2018 was a banner year, kinda, sorta

2018 was a banner year, kinda, sorta

If you are reading this, you came back! Thank you. Let’s catch up. Its been 23 months after all.

As I reflect back on my last blog in February 2018, I tried to tap into what I was feeling back then. Where was I? What was going on.? But the story is more about what wasn’t going on. Not only wasn’t I running…I was having trouble walking!

I was struggling.

I had gained alot of weight. I was trying to “rinse and repeat” how I had lost the weight the first time around. R-U-N-N-I-N-G. A lot, a lot of running. But this time around, I had a problem. My knees. They hurt. And not just the normal kind of pain that comes with running. (Haha, lets just pause, and read that again….haha. Yea. Truth. Ok, we move on). I had this nagging pain behind my left knee. Also a swelling. Something was wrong. For a really long time, I wasn’t listening to my body.

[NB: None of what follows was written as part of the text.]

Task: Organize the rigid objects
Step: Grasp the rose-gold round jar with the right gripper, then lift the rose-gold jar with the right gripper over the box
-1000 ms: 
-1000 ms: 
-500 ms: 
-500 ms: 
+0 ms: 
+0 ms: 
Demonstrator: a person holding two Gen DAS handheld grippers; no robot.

Reality was, I wasn’t only having a problem running, but it hurt to walk long distances too. By the time autumn rolled around, I was seeing an orthopedic surgeon and having all the pokes, and prods, and scans and tests. They ruled out arthritis – good. They ruled out any sort of tumor – good. But what I had was a meniscus detachment – bad. My meniscus totally pulled away and detached from my knee from behind. I couldn’t really walk. I had to address it, as much as I didn’t want to. The solution was s.u.r.g.e.r.y.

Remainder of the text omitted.